Fix inference of FFT plan creation #2683

jipolanco · 2025-03-06T09:51:46Z

This PR fixes a couple of type inference issues when creating FFT plans (on Julia 1.11.3 at least):

Since [CUFFT] Preallocate a buffer for complex-to-real FFT #2578, the return type of plan_rfft(u, region) is not fully inferred since the number of dimensions of the created buffer is itself not inferred. This is even the case when region is a NTuple, which should in principle allow for inference since the number of dimensions to be transformed is statically known.
Plan creation without the region argument may or may not be inferred, as this relies on constant propagation by the Julia compiler. This is because AbstractFFTs.jl currently sets region = 1:ndims(u), and inference relies on this argument being constant-propagated. A solution would be to set region = ntuple(identity, ndims(u)) in AbstractFFTs.jl, but unfortunately an existent PR doing precisely that is still open.
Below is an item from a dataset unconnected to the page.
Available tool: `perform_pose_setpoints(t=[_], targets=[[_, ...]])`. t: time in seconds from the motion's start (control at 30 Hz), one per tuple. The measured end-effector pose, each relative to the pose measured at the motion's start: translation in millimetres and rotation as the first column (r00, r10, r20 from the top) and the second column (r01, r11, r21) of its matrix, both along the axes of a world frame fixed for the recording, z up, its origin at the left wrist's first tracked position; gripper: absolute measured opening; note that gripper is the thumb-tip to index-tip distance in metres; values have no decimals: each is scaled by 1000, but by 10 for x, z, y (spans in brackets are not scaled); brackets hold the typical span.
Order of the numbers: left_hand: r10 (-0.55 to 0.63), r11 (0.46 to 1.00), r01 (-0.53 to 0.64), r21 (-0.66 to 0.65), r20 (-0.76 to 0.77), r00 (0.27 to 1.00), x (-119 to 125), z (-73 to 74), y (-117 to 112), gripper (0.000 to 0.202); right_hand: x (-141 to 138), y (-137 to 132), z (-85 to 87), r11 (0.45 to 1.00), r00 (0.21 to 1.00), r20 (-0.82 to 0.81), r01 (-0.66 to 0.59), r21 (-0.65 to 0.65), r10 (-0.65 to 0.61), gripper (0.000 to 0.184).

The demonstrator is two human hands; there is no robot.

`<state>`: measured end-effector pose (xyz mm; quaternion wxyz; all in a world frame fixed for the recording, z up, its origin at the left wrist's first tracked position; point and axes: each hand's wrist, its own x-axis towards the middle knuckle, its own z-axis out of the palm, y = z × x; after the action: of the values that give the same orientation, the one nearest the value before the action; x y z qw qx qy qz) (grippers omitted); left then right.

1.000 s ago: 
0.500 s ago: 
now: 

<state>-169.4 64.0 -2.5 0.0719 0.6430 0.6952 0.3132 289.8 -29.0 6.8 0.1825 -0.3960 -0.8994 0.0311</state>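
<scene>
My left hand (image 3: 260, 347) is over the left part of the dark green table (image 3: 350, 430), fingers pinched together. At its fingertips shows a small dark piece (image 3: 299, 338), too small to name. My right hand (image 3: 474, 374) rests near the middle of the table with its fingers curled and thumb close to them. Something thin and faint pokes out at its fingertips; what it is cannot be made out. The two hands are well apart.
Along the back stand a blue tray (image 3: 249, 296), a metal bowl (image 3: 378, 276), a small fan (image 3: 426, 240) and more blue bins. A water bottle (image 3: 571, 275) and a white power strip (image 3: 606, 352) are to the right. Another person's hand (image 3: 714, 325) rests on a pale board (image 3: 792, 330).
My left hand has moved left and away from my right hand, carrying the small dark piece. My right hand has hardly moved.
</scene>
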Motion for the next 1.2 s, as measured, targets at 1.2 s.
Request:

Issue 1 is fixed by avoiding things like collect(size(X)) and array splatting, and directly working with tuples instead.

A workaround for issue 2 is to inline calls to plan_*, at least when the region argument is not a tuple. An alternative would be to use Base.@constprop :aggressive, but this needs Julia 1.10.

github-actions · 2025-03-06T09:52:26Z

Your PR requires formatting changes to meet the project's style guidelines.
Please consider running Runic (git runic master) to apply these changes.

Click here to view the suggested changes.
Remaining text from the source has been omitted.